• **What you should do**
Omit the pictures and output exactly the lines from the start of the entries through the line containing "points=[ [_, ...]".

• **Input for this task**
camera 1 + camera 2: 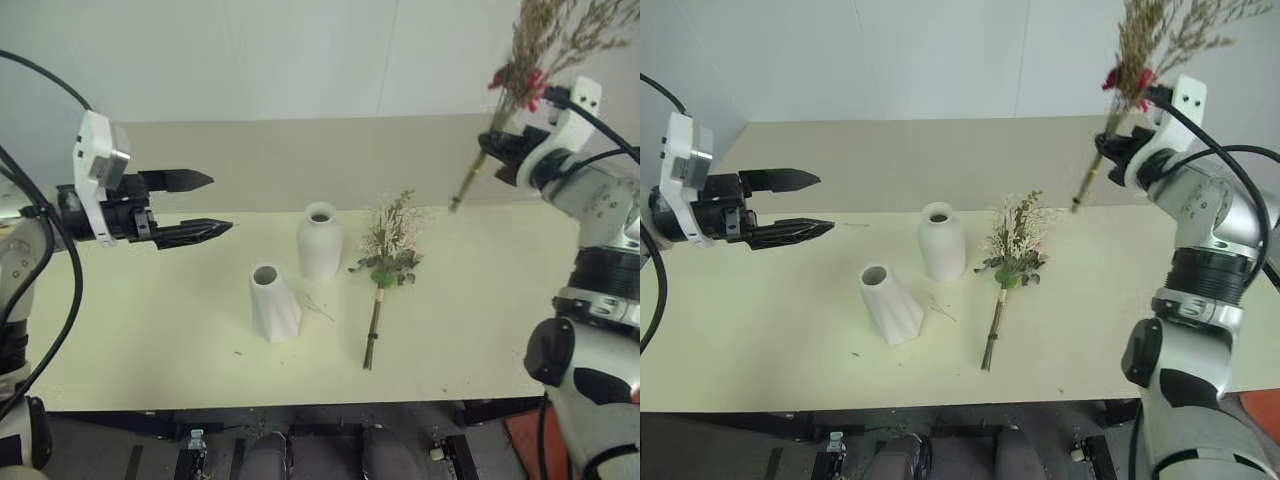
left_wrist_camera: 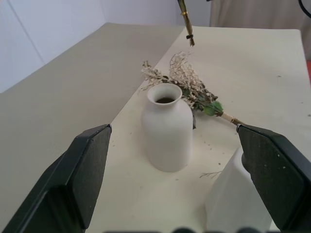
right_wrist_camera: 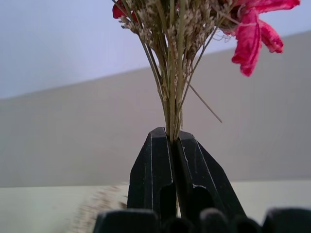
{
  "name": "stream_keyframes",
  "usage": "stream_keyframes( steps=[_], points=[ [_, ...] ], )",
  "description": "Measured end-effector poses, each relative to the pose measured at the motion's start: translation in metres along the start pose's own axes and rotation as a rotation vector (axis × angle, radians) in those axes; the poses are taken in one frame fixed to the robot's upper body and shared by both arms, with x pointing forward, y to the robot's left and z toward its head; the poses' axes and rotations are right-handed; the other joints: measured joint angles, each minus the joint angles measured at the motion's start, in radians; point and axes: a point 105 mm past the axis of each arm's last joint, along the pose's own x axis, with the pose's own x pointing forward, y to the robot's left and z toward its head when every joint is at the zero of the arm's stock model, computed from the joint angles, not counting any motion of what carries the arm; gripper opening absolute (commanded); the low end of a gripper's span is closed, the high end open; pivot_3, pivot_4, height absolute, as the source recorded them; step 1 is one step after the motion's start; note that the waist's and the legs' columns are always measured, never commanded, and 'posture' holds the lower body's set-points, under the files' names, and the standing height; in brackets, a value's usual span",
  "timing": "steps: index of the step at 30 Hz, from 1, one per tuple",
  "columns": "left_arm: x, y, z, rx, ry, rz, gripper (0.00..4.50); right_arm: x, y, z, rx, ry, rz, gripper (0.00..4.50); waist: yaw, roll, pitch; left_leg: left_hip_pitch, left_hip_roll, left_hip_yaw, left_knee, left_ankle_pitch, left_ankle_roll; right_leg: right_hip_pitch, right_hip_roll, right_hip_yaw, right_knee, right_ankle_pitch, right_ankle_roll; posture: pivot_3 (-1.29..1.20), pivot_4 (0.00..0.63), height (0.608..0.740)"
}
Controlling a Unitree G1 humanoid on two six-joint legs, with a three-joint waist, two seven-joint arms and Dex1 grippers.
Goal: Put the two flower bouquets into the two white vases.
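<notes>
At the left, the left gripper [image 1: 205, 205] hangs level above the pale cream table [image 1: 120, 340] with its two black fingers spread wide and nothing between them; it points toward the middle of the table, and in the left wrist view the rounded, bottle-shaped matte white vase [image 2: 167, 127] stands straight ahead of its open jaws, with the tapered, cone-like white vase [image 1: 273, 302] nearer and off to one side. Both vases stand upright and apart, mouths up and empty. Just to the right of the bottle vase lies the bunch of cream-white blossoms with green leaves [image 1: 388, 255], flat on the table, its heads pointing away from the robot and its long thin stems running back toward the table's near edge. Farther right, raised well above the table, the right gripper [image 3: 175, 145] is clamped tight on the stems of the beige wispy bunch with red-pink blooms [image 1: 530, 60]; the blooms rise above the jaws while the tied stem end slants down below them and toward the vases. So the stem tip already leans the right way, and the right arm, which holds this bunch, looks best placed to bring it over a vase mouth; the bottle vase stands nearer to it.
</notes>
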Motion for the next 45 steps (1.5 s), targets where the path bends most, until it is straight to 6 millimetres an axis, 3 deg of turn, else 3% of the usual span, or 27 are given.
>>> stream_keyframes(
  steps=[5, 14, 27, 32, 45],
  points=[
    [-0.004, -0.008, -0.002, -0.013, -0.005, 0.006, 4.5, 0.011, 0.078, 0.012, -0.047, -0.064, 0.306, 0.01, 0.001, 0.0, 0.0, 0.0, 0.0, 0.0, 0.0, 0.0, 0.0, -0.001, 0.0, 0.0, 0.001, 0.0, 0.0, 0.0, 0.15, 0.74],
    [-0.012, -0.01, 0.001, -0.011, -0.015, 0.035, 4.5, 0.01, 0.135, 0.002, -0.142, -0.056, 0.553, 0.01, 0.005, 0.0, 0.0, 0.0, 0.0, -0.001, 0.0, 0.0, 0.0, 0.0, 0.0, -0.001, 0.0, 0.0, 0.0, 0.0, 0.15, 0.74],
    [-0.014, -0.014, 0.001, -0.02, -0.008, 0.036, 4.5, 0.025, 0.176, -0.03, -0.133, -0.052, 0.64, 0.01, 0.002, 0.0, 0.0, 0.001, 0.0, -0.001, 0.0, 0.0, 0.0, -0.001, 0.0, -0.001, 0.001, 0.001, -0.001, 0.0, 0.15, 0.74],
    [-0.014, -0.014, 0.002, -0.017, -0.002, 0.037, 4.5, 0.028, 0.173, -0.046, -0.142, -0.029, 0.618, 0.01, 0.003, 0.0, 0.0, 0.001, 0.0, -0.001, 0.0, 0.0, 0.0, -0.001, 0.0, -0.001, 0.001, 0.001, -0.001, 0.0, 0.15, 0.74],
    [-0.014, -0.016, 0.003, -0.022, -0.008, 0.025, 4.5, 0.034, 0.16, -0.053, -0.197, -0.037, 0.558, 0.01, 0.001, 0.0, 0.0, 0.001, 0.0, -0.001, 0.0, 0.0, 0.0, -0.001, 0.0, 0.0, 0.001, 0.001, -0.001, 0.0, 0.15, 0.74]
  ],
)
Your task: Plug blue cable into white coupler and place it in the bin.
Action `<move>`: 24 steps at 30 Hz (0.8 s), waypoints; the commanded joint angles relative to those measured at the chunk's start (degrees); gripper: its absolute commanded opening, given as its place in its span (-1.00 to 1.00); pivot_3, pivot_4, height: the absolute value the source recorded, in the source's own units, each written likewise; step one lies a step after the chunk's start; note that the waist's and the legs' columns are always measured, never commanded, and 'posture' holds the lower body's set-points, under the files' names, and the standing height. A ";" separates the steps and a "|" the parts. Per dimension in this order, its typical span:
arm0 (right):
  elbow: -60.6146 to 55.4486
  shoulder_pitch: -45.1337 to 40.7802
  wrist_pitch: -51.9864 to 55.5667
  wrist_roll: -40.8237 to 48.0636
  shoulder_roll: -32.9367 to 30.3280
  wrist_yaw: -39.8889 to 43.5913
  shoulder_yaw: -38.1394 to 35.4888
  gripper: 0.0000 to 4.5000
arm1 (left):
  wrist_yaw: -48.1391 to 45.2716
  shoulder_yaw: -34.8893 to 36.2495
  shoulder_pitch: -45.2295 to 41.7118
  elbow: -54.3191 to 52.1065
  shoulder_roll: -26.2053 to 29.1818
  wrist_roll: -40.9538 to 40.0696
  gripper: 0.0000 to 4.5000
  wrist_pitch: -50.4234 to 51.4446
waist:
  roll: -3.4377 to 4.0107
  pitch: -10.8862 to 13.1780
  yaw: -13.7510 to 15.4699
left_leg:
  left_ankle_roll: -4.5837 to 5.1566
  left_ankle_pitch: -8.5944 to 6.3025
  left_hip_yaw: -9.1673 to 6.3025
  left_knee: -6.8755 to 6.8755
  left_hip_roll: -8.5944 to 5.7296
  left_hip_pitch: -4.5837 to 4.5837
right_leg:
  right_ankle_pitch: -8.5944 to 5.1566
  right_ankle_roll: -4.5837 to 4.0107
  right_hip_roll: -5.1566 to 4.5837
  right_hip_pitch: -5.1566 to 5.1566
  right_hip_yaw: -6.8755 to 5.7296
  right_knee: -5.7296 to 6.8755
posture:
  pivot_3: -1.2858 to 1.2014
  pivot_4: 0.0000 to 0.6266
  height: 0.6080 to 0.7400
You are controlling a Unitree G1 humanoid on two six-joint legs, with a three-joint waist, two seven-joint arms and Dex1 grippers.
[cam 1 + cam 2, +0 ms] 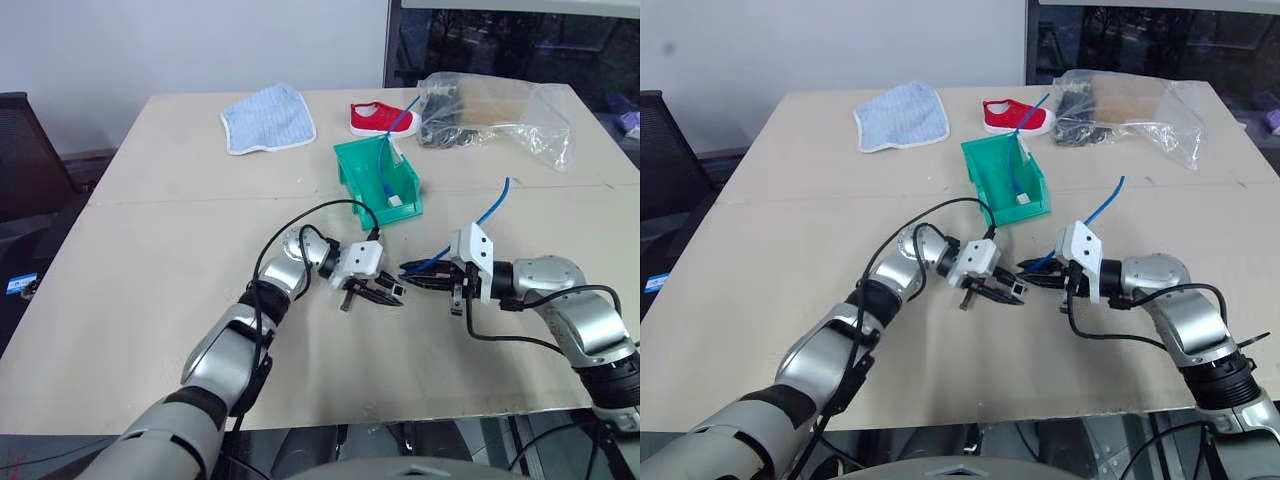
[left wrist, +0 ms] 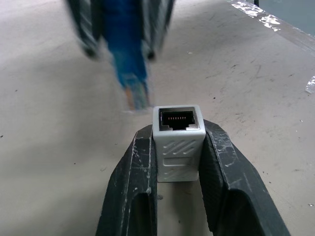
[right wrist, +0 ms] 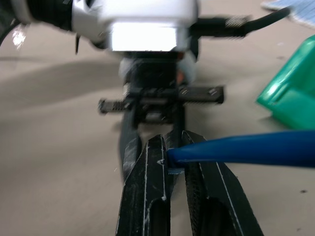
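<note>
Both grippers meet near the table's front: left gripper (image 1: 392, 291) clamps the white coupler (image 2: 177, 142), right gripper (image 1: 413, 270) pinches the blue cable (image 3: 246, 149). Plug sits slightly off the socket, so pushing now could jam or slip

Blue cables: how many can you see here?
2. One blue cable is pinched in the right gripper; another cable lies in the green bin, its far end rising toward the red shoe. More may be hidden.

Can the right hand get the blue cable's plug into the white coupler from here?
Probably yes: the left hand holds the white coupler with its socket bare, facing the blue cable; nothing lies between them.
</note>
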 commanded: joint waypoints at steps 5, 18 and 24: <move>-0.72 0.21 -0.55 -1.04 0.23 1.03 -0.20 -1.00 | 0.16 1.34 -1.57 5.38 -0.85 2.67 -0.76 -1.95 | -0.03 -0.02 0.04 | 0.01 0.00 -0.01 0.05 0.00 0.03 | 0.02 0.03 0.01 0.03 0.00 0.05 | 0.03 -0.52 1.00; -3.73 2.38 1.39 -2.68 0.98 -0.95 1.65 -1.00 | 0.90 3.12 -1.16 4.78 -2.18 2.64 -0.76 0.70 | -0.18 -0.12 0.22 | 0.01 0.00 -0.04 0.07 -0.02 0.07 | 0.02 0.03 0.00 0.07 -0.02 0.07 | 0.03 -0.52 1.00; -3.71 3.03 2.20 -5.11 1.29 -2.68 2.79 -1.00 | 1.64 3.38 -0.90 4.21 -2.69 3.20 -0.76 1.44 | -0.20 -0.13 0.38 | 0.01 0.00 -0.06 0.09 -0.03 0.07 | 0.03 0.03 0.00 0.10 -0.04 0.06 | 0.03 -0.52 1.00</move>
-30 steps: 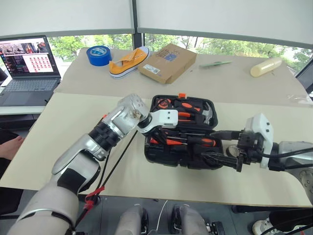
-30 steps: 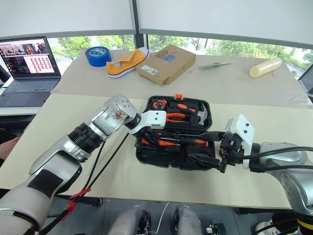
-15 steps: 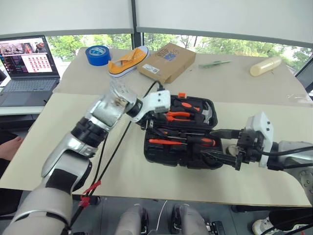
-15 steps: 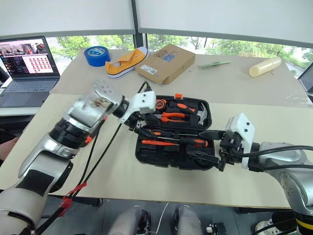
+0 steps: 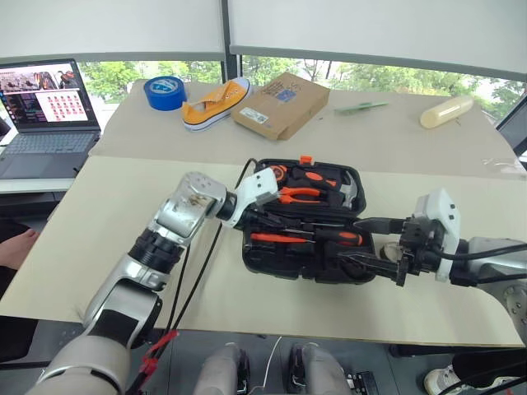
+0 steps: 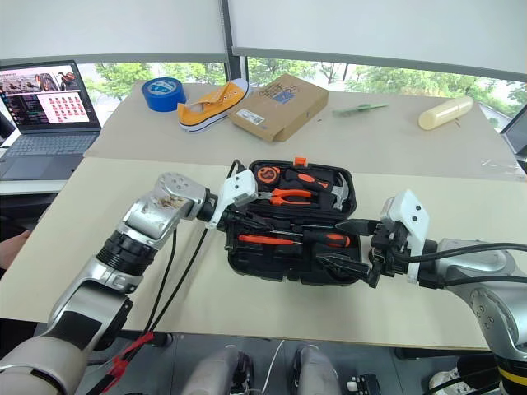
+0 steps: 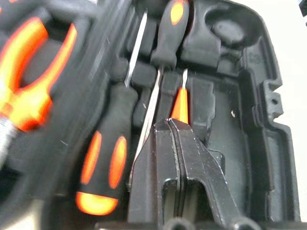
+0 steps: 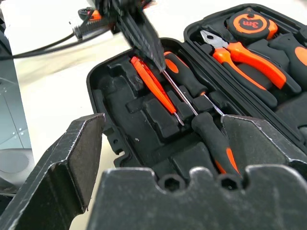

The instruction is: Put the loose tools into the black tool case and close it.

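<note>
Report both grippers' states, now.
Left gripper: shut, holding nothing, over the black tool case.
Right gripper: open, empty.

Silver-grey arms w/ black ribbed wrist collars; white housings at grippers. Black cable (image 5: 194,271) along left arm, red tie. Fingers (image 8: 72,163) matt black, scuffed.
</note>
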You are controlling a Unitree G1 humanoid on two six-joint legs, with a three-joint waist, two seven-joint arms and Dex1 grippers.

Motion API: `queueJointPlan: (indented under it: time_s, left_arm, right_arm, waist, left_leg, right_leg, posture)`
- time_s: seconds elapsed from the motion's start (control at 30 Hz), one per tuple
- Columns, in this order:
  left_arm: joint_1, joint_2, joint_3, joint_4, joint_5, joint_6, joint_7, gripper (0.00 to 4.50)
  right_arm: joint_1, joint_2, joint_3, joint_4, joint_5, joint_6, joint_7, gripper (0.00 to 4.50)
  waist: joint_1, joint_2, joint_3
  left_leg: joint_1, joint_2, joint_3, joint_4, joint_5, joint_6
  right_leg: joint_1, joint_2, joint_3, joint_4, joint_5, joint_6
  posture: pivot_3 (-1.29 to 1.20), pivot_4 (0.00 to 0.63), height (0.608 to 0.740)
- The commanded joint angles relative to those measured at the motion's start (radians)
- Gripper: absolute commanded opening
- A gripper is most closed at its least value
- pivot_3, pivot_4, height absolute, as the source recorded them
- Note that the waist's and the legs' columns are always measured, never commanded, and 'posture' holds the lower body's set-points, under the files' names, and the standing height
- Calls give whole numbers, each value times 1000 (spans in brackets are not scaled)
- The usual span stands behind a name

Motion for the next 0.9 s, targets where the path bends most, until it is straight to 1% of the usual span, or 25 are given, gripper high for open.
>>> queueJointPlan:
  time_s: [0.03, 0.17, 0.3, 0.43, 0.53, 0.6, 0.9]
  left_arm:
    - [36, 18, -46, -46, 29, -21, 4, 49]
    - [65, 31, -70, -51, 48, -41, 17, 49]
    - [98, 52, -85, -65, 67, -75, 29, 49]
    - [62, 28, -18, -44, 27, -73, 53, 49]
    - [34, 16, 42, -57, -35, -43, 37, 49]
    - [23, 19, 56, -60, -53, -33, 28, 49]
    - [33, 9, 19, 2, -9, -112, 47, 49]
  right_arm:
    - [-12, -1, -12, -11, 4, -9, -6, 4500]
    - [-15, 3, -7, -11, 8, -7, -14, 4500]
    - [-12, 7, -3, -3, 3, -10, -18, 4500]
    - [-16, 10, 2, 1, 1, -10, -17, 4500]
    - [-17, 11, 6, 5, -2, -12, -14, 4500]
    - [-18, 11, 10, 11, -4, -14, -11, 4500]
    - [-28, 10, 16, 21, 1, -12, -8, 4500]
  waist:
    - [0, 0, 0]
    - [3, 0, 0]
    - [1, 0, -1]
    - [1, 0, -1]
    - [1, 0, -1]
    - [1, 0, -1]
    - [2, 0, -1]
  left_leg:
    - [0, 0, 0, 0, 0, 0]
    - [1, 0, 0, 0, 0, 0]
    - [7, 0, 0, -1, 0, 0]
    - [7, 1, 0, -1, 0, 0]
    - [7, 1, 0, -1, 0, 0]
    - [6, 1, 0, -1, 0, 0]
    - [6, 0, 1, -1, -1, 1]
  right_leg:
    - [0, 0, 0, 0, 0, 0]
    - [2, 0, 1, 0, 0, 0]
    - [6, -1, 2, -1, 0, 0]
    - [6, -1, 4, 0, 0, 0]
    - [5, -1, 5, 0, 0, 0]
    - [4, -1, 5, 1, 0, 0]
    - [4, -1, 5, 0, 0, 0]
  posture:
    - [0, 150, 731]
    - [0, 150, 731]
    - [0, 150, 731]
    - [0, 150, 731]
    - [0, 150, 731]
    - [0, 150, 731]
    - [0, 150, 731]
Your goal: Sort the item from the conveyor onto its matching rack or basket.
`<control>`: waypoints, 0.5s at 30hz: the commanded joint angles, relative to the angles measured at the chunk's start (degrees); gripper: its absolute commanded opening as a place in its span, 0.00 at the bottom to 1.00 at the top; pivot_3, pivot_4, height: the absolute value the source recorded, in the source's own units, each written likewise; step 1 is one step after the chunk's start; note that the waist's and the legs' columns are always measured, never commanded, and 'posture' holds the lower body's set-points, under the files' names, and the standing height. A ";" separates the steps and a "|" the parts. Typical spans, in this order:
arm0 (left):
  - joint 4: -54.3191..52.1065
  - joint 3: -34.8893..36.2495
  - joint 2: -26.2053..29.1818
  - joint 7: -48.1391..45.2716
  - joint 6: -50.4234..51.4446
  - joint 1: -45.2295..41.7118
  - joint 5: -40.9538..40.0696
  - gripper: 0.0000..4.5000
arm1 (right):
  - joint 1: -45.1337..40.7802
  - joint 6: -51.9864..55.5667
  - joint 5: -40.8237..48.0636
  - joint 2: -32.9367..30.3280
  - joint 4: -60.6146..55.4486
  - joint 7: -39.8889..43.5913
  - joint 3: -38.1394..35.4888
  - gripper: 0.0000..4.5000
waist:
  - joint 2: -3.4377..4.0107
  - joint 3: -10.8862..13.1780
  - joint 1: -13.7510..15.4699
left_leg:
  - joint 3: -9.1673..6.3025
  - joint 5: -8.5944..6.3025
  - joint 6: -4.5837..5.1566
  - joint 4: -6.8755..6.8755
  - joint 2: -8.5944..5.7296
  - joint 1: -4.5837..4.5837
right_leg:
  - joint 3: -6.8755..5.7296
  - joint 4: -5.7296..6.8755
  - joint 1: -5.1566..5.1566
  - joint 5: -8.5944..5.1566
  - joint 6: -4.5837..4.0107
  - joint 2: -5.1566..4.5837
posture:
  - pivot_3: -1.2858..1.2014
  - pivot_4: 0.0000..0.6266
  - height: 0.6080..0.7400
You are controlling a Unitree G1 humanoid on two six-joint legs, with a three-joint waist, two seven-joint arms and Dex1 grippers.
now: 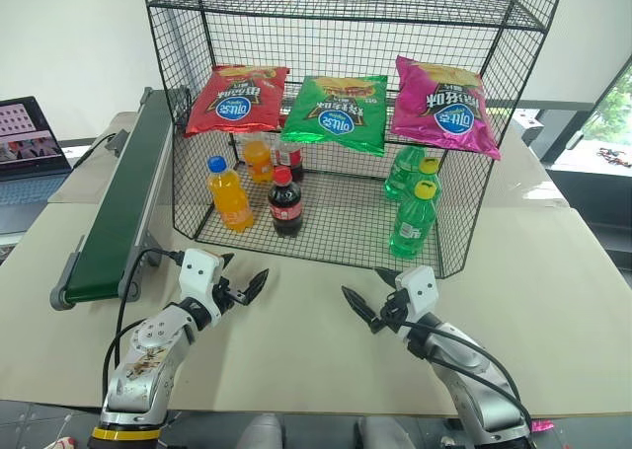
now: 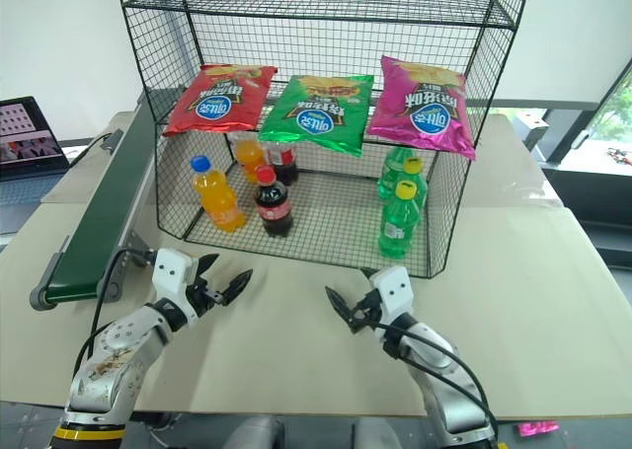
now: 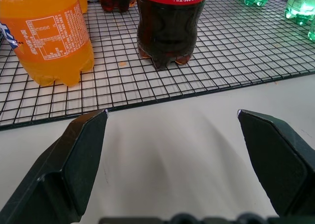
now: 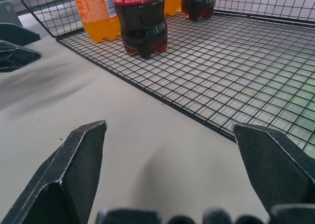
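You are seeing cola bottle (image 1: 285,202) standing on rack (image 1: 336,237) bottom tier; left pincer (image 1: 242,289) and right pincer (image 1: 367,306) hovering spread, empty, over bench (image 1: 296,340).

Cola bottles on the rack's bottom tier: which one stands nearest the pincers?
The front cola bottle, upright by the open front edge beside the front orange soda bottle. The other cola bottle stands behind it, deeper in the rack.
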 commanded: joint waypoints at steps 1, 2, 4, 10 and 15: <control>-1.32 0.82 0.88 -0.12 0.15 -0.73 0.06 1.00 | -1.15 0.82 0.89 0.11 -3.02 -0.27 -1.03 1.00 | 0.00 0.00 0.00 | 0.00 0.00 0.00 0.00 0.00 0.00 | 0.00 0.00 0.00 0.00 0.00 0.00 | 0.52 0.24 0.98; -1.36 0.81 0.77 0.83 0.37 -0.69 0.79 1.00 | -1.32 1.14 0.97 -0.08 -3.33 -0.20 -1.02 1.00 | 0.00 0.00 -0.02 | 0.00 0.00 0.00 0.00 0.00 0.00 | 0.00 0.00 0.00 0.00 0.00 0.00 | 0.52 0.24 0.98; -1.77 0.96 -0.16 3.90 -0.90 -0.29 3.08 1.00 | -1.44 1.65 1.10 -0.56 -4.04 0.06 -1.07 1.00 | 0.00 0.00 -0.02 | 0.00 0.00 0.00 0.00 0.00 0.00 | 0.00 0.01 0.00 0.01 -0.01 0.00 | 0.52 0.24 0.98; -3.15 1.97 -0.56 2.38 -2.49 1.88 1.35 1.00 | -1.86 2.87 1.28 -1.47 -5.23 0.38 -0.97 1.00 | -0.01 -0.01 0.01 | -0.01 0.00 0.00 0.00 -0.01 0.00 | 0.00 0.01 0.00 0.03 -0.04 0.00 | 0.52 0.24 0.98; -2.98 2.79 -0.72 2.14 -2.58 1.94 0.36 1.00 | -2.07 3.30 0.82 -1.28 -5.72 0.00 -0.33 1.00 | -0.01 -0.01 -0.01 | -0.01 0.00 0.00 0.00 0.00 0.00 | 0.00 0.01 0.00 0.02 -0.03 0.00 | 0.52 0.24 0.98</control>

• **Solution**
camera 1 + camera 2: 
left_wrist_camera: 
right_wrist_camera: 
{
  "name": "stream_keyframes",
  "usage": "stream_keyframes( steps=[_], points=[ [_, ...] ], )",

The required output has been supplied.